ACTION ITEM: Search the records for "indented". Copy every line where it appears.

(Records from a collection)
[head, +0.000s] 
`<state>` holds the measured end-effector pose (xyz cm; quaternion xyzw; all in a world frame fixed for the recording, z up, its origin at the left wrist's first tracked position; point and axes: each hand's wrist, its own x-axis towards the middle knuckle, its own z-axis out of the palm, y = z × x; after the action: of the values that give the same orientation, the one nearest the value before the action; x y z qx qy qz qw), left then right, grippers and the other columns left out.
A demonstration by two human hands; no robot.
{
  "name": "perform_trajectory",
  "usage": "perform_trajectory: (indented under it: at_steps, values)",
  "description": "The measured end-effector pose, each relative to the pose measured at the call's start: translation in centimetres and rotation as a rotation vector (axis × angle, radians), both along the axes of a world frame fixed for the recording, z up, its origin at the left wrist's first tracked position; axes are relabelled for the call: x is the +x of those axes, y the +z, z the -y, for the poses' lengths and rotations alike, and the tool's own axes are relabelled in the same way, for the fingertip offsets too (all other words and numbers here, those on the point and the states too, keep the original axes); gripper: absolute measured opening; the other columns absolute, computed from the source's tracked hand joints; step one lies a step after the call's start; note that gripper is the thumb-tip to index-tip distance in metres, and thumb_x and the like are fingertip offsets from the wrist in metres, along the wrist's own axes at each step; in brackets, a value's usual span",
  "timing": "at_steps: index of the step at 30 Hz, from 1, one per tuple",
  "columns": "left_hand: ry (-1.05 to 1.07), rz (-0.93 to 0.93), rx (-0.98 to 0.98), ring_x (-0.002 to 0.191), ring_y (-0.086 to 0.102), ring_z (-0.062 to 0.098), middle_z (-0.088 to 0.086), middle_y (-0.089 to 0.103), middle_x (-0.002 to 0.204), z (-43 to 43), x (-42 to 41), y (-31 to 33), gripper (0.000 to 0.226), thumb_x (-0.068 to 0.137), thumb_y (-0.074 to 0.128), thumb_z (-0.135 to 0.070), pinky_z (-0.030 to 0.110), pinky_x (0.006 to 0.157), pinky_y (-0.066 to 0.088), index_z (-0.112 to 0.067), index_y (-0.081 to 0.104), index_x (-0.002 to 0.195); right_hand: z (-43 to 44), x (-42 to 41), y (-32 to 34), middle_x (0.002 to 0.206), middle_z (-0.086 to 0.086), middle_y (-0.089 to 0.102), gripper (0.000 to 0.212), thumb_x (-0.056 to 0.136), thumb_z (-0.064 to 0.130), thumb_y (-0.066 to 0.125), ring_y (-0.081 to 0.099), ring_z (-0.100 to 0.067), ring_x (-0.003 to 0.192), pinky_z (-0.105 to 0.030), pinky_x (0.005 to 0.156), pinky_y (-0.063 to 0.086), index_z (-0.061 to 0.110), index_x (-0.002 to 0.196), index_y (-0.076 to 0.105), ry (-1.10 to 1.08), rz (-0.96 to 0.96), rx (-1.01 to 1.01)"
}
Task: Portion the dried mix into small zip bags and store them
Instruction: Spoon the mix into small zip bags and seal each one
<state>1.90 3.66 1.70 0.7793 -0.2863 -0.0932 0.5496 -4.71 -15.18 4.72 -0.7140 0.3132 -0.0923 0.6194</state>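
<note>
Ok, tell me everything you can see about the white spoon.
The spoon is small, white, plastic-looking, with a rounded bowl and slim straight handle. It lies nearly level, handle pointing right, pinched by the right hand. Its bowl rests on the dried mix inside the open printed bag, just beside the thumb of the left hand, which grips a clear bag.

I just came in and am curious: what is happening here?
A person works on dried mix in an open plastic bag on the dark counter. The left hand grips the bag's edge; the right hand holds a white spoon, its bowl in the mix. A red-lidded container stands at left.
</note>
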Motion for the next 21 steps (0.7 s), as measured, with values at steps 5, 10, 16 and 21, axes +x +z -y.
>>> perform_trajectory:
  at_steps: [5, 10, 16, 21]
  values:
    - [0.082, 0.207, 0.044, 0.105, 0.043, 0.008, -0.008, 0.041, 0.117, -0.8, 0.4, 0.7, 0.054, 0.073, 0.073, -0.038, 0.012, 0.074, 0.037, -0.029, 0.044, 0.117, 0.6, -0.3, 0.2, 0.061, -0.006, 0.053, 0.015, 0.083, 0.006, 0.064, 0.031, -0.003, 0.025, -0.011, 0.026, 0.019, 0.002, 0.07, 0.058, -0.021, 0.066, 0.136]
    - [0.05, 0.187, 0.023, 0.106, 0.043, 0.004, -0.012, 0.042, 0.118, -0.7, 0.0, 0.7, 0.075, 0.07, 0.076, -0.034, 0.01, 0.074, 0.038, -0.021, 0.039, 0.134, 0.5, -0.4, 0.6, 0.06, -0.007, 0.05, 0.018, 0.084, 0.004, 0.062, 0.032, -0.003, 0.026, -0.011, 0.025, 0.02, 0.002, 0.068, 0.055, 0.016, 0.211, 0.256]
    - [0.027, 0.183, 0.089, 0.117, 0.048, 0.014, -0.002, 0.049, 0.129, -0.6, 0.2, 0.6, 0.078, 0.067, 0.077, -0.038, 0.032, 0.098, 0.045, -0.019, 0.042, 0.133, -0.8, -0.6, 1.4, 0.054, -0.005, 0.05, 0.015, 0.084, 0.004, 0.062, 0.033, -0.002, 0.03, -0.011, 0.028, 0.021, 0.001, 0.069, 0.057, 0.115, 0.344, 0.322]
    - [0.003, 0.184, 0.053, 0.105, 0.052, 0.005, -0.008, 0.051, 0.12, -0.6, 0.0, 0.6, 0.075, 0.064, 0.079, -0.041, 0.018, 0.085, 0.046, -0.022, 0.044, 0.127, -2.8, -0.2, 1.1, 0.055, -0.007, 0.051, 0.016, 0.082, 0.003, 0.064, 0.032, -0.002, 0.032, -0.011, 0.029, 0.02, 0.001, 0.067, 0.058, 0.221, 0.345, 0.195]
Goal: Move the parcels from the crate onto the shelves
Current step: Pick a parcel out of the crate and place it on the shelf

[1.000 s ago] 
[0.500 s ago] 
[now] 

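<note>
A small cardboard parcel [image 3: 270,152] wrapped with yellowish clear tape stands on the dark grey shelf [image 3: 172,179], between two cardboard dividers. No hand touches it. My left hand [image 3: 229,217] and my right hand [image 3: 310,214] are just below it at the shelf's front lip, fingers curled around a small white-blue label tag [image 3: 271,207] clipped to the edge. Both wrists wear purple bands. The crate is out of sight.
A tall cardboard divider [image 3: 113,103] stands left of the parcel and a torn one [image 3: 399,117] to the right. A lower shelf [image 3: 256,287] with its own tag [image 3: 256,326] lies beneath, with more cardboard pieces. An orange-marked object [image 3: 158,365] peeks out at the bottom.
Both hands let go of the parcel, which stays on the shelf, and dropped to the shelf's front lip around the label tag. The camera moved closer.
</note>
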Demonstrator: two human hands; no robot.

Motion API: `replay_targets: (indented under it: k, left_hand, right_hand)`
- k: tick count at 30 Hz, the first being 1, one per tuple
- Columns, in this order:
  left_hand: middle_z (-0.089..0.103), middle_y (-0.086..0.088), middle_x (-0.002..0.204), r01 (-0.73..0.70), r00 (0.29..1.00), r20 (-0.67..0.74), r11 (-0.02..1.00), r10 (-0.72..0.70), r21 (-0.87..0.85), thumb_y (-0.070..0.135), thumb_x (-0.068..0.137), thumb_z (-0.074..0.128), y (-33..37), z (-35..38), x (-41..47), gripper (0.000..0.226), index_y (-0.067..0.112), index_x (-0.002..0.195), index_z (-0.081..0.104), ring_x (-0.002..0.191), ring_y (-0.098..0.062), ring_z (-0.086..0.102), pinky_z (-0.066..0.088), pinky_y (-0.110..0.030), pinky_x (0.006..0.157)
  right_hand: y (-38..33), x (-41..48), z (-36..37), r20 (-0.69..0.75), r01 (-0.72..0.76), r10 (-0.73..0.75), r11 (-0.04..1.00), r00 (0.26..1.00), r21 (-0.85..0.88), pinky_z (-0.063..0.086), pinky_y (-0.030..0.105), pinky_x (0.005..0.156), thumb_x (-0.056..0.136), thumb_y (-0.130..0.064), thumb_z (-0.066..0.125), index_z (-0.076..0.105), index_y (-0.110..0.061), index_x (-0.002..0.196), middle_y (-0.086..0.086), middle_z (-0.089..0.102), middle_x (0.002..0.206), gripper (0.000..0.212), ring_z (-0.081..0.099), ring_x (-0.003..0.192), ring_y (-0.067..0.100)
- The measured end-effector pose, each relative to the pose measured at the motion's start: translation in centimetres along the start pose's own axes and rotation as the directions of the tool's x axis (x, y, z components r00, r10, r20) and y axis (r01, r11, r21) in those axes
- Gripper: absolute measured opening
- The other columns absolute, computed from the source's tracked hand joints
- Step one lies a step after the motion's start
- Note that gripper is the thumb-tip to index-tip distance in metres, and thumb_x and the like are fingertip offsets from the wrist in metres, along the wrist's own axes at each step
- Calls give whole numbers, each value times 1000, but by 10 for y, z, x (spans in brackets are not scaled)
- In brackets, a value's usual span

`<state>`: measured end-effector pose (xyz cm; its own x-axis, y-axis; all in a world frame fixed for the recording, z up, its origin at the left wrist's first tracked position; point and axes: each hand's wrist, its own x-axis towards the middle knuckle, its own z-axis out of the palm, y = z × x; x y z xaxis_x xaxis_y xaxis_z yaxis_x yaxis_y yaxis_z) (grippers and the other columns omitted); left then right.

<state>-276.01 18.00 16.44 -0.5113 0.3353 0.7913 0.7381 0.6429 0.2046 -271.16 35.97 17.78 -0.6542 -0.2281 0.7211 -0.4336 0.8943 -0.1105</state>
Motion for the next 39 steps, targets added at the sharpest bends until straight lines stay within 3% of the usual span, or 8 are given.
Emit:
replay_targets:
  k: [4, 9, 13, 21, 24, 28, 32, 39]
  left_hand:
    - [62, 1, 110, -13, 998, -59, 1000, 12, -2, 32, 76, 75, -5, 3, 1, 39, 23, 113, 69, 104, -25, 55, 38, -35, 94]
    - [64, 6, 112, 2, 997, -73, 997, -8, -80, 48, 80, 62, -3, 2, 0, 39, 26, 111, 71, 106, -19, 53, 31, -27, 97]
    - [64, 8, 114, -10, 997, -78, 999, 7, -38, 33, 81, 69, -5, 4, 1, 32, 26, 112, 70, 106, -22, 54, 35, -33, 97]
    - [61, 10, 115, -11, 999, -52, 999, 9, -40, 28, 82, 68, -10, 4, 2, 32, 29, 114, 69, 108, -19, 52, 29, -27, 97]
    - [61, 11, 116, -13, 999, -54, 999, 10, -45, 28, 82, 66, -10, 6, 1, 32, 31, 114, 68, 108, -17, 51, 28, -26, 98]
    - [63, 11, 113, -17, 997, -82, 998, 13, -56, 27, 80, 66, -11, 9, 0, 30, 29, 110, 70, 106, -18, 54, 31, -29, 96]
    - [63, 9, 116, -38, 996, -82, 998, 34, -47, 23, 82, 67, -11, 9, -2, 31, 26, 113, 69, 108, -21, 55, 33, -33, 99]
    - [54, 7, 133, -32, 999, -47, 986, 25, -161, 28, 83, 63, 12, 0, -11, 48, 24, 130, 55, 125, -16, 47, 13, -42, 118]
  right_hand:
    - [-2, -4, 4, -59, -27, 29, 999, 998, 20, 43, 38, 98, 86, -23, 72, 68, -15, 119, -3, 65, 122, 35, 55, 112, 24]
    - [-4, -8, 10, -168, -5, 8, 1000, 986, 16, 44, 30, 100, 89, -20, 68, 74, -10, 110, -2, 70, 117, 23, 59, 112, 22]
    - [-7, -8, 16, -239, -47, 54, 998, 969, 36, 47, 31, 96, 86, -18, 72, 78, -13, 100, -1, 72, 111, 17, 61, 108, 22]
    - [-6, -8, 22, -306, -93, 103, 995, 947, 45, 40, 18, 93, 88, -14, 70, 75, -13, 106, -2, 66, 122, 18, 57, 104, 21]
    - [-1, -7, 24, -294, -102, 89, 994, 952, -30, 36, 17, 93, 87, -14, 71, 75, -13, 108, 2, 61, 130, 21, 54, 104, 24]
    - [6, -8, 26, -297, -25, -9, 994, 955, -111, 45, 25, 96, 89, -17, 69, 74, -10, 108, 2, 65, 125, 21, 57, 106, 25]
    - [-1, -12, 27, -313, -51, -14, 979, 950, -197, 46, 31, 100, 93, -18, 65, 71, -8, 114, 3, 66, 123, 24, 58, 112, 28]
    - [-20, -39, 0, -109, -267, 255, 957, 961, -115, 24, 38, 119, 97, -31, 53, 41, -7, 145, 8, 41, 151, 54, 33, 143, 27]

EXERCISE ANSWER:
  "usage": "perform_trajectory: (indented under it: at_steps, values)",
Motion API: `replay_targets: (indented under it: k, left_hand, right_hand)`

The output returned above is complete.